_PROBLEM TO SOLVE_
Your answer should be the exact lines of the data below from the one containing "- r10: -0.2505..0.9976" through the one containing "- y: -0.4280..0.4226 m"; please include nothing else.

************

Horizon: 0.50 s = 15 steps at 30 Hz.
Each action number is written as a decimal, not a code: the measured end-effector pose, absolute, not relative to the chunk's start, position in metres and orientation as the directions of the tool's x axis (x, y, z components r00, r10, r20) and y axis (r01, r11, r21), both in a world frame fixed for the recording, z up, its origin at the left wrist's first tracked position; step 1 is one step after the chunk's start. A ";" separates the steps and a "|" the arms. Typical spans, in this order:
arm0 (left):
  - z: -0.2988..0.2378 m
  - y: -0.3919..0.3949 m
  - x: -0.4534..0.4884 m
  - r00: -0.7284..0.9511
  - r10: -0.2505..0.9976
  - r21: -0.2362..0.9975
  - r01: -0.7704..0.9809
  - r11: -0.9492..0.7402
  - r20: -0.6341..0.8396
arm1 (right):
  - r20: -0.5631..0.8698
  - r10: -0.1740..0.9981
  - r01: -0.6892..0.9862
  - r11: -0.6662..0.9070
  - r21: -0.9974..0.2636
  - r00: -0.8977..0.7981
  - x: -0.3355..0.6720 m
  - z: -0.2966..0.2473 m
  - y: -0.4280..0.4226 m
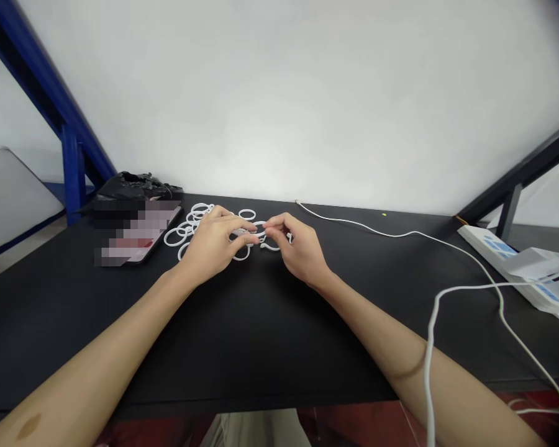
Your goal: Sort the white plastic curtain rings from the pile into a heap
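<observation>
Between my two hands, a thin white plastic ring (260, 234) is held just above the black table. My right hand (302, 249) pinches its right side between thumb and fingertips. On the other side, the thumb and forefinger of my left hand (213, 247) close on the ring, partly hiding it. Several more white rings (172, 230) lie loosely piled beside and behind my left hand, some overlapping. A single ring (246, 211) rests just beyond my fingers. Another open, curved white piece (271, 248) lies under my right fingertips.
A phone-like flat object (161, 223), partly blurred out, lies left on the black table (242, 335), with a black plastic bag (130, 186) behind it. A white cable (345, 220) runs across the right side, looping over my right forearm. A white box (498, 251) stands far right.
</observation>
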State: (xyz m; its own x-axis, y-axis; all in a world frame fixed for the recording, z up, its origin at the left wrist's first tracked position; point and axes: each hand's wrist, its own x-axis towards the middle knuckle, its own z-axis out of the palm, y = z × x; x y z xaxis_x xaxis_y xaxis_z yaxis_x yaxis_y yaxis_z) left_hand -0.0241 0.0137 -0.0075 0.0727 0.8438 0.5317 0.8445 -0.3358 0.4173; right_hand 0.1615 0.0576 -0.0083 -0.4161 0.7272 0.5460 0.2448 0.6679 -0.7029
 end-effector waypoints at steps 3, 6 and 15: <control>-0.008 0.014 -0.024 0.080 0.849 0.409 0.850 -0.331 0.522 | 0.525 0.745 0.249 0.646 -0.721 -0.413 0.161 -0.010 0.057; -0.008 0.015 -0.024 0.086 0.852 0.407 0.851 -0.333 0.517 | 0.515 0.750 0.279 0.644 -0.713 -0.416 0.162 -0.008 0.058; -0.009 0.016 -0.028 0.066 0.837 0.339 0.894 -0.291 0.543 | 0.478 0.766 0.310 0.622 -0.719 -0.430 0.162 -0.015 0.059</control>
State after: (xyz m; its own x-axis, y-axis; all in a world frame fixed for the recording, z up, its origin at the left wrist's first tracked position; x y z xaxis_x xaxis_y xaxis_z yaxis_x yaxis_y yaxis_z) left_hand -0.0284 0.0161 -0.0086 0.0662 0.8369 0.5434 0.8944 -0.2912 0.3394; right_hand 0.1620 0.0594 -0.0151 -0.4301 0.7660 0.4778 0.3098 0.6223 -0.7188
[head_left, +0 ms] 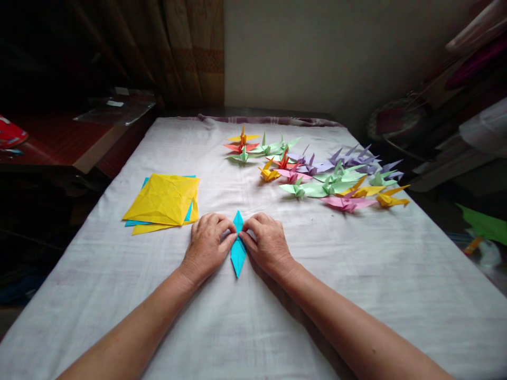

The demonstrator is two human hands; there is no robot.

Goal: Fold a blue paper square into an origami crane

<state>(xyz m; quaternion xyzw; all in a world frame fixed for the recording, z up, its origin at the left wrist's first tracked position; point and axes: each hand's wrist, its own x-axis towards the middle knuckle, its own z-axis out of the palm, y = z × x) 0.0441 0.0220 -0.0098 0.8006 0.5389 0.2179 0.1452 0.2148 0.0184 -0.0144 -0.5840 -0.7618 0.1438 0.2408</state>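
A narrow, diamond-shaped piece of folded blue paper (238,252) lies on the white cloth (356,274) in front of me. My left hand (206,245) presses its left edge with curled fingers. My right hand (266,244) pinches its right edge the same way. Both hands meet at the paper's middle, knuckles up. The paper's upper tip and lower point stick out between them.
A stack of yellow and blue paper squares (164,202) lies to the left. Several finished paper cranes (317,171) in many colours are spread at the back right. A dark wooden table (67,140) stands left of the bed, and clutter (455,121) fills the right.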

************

_COMPLETED EXERCISE_
  - r10: -0.2505..0.9976
  - r21: -0.2362..0.9975
  - r01: -0.7704..0.9809
  - r11: -0.9492..0.7402
  - r20: -0.6341..0.8396
arm1 (right):
  - r20: -0.5631..0.8698
  - r10: -0.1740..0.9981
  - r01: -0.6892..0.9862
  - r11: -0.6662..0.9070
  - r21: -0.9974..0.2636
  - r00: -0.8977..0.7981
  - x: -0.3355..0.6720 m
  - z: -0.2966..0.2473 m
  - y: -0.4280..0.4226 m

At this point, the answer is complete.